You can even display the constraints after you defined them to see if you made something worng.
Azime Beyza Ari
Azime Beyza Ari on 3 Apr 2022
Edited: Azime Beyza Ari on 3 Apr 2022
Thank you @Torsten! i have tried one of the methods exemplified in the document and got somewhere. İ have created an optimizationexpression. The formulation is correct but as a result it gives 0.
I want it to sum the rows of x (fisrt it was columsn but i changed it to the rows).
It gives me 0 as i told. I am thinking that the problem is caused by this; Since the solver returns me a solution2 matrix storing the values for the problem what i try to do with x should be done by the solution2 matrix.
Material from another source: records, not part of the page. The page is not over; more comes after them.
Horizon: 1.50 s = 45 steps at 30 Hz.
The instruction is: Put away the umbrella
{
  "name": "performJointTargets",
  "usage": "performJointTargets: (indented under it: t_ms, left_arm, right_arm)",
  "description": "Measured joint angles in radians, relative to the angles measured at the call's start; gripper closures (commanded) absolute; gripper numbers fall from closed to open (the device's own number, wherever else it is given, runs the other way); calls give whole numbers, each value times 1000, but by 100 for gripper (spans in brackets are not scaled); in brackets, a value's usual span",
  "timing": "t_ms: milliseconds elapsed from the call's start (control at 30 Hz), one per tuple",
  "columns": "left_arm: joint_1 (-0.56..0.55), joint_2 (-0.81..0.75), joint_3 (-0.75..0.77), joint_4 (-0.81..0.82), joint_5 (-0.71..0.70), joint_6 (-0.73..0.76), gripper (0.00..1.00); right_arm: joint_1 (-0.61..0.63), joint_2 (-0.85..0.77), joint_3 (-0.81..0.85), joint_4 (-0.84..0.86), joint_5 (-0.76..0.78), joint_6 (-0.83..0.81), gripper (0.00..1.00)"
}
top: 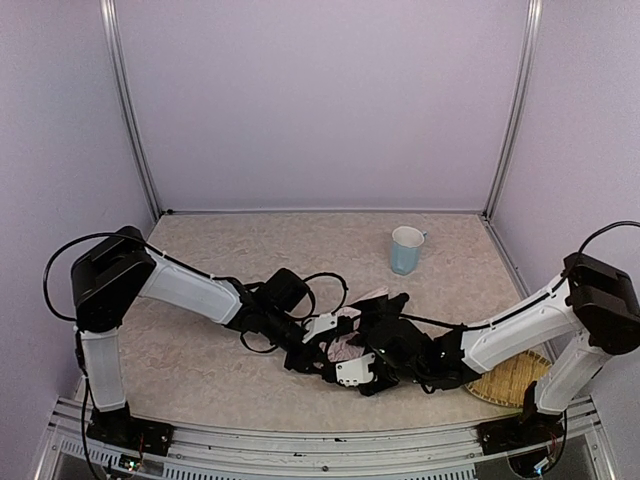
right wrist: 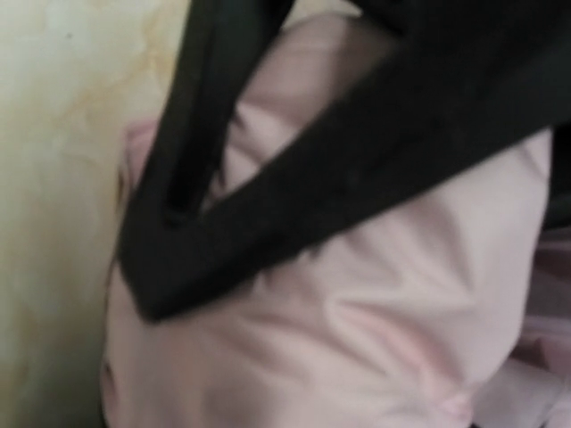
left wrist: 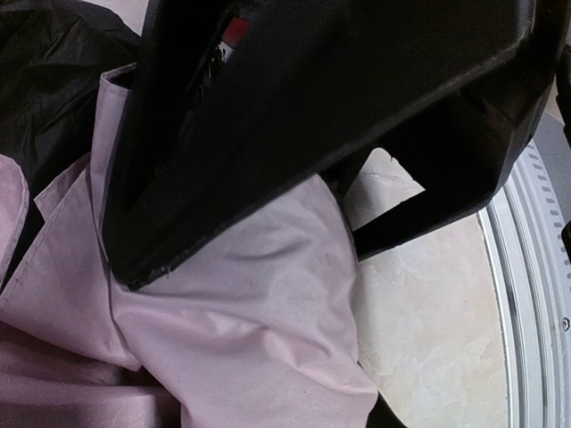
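Fingers [left wrist: 223, 160] close over pink umbrella [left wrist: 259, 312] in wrist views; overhead alone shows cup [top: 406, 250]; left tool [top: 325, 345], right tool [top: 365, 347]: grip unclear

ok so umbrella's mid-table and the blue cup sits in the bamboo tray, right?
No. The cup stands on the table, farther back, well apart from the bamboo tray at the near right; top external shows it. The umbrella is mid-table.

Place: robot lab test booth
Walls: plain lilac panels [top: 320, 100], aluminium corner posts [top: 512, 110]
Base: marbled tabletop [top: 250, 250], metal rail [top: 330, 438] at near edge
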Motion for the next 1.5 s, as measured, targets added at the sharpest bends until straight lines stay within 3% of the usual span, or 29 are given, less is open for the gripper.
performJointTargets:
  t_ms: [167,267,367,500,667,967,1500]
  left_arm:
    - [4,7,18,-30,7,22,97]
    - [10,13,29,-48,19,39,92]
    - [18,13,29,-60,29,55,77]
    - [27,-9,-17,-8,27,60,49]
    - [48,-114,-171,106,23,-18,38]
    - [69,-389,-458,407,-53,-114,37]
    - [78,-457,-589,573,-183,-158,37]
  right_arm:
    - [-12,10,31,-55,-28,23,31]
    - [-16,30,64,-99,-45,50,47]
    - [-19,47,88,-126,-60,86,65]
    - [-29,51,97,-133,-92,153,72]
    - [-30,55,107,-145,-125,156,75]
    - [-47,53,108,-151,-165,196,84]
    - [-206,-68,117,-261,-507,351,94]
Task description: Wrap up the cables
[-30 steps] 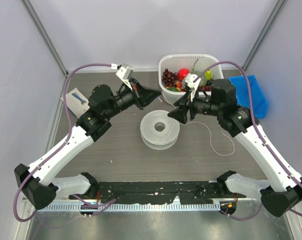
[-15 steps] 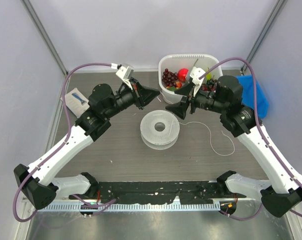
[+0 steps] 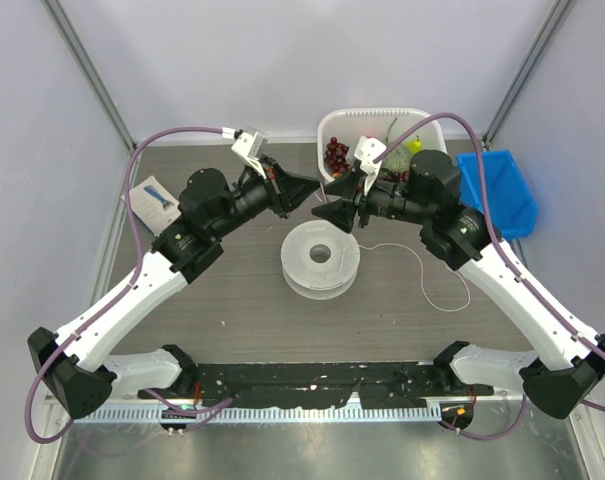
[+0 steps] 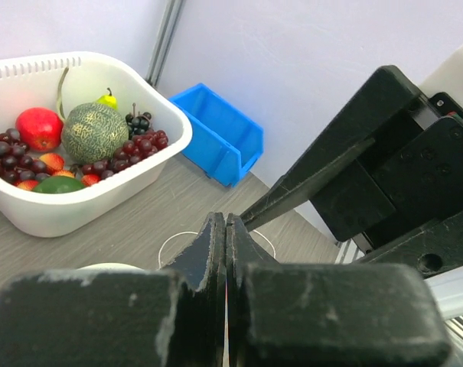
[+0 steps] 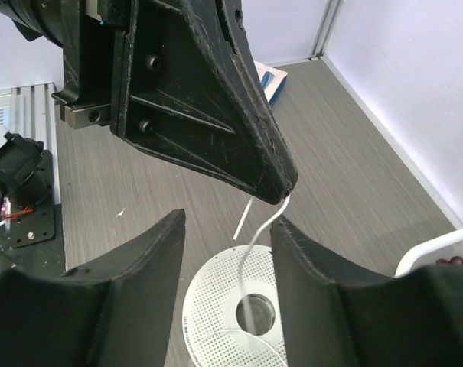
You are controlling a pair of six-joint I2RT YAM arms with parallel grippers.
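Where the left gripper (image 4: 226, 222) is clamped shut on the cable (image 5: 252, 245), we see the cable drop from its tip to the spool (image 5: 216, 321) below. Just under that tip, the right gripper (image 5: 227, 229) stands open, one finger either side of the cable; slack trails behind it.

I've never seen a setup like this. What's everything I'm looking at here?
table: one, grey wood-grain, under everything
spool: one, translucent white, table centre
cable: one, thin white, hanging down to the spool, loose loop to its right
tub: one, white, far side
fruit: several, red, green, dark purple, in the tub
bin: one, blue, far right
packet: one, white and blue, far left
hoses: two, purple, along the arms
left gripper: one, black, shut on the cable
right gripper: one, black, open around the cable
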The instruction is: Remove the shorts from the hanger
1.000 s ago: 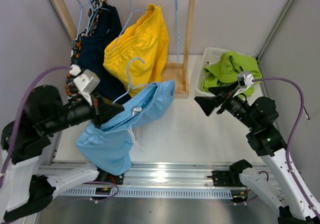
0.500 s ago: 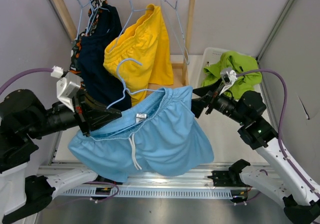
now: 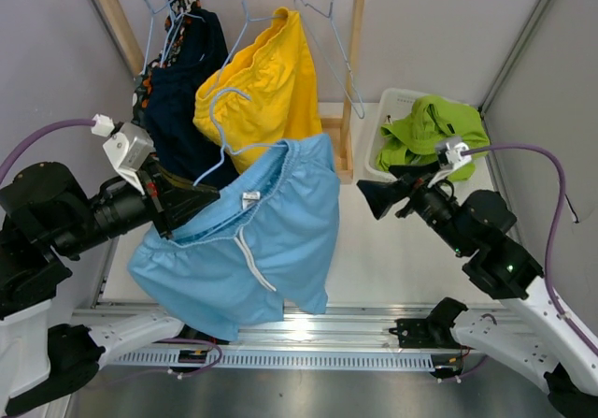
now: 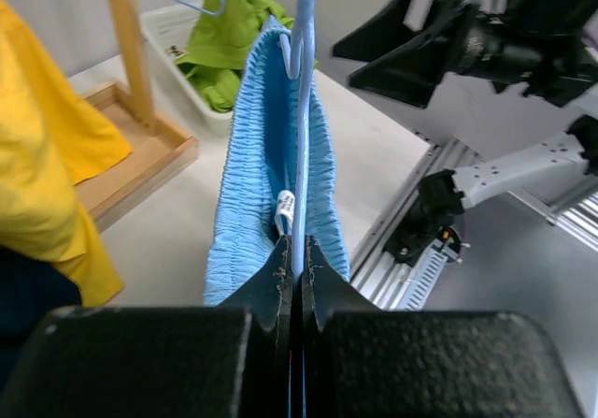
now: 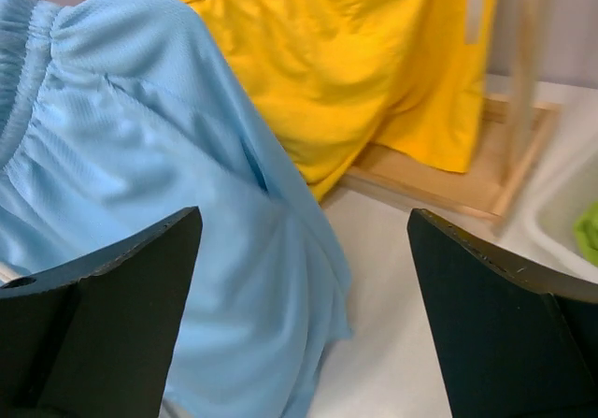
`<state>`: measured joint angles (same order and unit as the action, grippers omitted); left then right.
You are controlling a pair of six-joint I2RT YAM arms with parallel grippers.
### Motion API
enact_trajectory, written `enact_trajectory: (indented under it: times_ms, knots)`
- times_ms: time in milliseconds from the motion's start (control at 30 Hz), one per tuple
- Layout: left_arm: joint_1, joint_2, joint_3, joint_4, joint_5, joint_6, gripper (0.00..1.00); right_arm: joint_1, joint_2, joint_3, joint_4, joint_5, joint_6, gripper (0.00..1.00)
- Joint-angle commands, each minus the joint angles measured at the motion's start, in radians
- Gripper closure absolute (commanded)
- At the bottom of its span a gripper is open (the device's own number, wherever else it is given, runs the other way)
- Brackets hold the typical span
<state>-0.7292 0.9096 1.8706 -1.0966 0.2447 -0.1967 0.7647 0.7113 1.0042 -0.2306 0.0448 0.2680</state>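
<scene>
Left hand [image 4: 295, 250] pinched tight on the wire of the light blue hanger [image 3: 224, 133], right at the waistband of the light blue shorts [image 3: 252, 250]; in the left wrist view the wire runs straight down between the closed fingers. The shorts are on the hanger, off the wooden rack [image 3: 353, 63] and just in front of it, held up over the counter [image 3: 374, 250], waistband high and legs drooping toward the near edge. A white tag and a drawstring show at the waistband. Hanger hook is free of the rack's top rail, lying against the yellow shorts [image 3: 266, 81], which hang on the rack. Left of those on the rack: dark navy shorts [image 3: 192, 91]. Camouflage shorts [image 3: 140, 109] show at their left edge. One bare wire hanger [image 3: 332, 44] swings tilted at the rack's right end. Right of the rack a white basket [image 3: 382, 137] holds the lime green shorts [image 3: 430, 128]. Right hand [image 3: 374, 196] spread wide, gripping nothing, in front of the rack's right post, just clear of the blue shorts' right edge.
</scene>
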Motion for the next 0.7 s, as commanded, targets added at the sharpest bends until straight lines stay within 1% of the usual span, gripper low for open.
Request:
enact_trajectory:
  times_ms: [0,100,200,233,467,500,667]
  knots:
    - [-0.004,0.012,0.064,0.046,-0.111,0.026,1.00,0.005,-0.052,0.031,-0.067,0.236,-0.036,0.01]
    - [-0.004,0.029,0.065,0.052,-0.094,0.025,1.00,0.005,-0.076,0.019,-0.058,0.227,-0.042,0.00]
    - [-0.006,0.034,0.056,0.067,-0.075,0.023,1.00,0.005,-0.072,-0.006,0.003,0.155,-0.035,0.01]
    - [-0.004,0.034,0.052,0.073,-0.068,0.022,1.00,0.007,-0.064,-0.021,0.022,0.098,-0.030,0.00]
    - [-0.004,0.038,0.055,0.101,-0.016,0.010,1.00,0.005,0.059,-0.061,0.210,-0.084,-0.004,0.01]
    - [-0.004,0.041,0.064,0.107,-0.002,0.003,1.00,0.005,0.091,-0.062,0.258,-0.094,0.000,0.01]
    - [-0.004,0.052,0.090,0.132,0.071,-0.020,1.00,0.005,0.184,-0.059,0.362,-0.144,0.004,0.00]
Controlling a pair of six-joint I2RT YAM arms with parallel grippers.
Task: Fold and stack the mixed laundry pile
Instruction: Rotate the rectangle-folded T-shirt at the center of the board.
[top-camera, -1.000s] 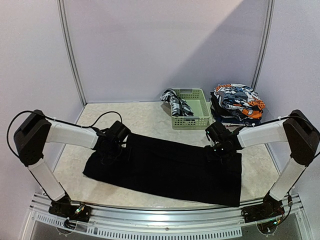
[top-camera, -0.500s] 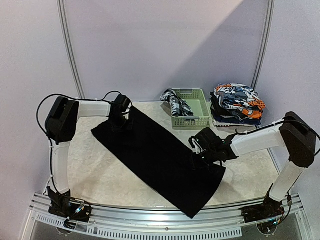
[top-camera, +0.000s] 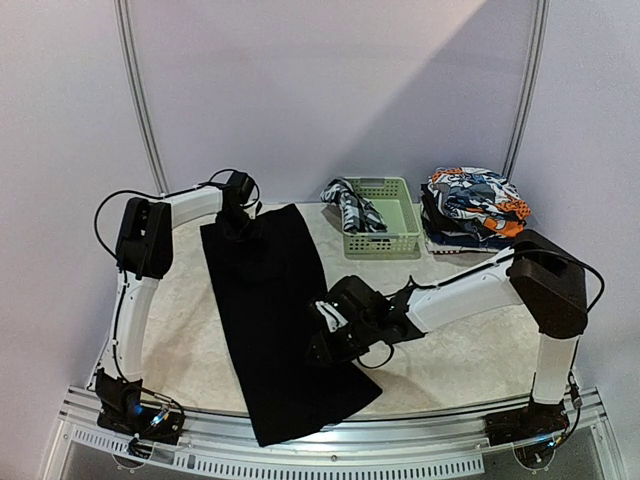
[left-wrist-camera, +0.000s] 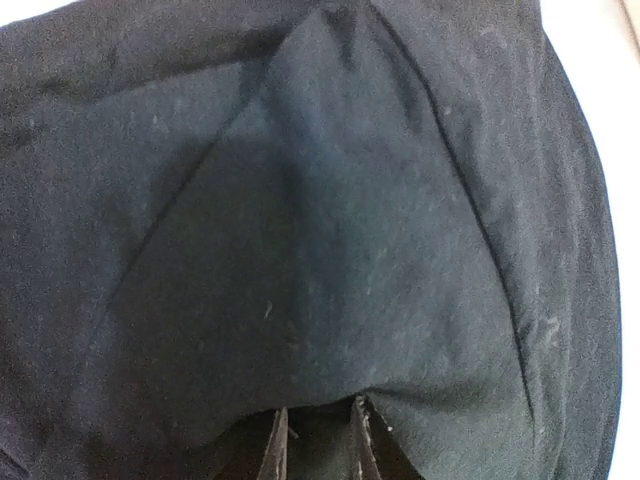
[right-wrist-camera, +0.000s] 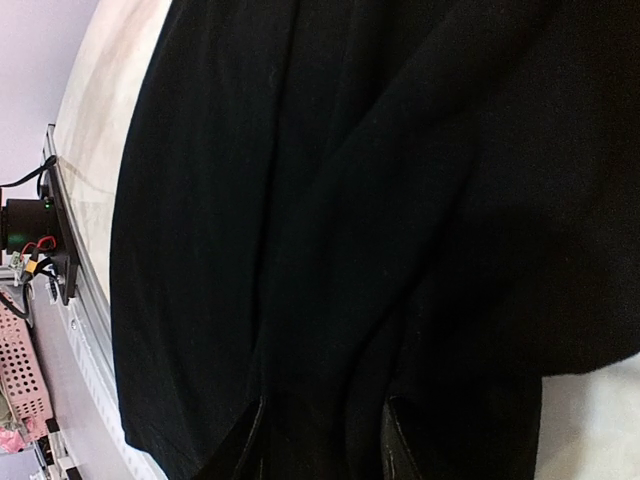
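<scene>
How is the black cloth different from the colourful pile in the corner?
The cloth is plain black; the pile is printed orange, blue and white. The cloth lies spread out in one long strip; the pile is folded and stacked. The cloth reaches the near edge; the pile sits in the far right corner. Both are soft laundry.
</scene>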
Is there a way where i can manipulate solution2 into making it equal to x. or is this the way?
The file is attached!
Torsten
Torsten on 3 Apr 2022
Could you write out the code as Matt showed you and attach the .m file ?
Azime Beyza Ari
Azime Beyza Ari on 3 Apr 2022
I have tried writing it in the way Matt suggested. like;
con.sumrows=(sum(x,1)<=1);
con.sumrows=(sum(x,2)== y);
p=prob2matrices({x},'Constraints',con);
The first constraint works exactly how i want it. but when i write the second constraint i get an error: The optimvars input did not contain ALL problem variables.
y values must be determined before i write constraints which includes y variables. if y values are not equal to the row sums of x variable i do not see any logical calculation will happening.
maybe you might think then y should not be a decision variable but in the future study i am thinking of converting this one objective to multiobjective problem where i will directly use y to calculate cost.
Torsten
Torsten on 3 Apr 2022
Sorry, but I'm not familiar with the problem-based approach.
If you tell me the vector of unknowns, how it is ordered and what constraints you want to impose, I can help you setting up the A, Aeq, b and beq.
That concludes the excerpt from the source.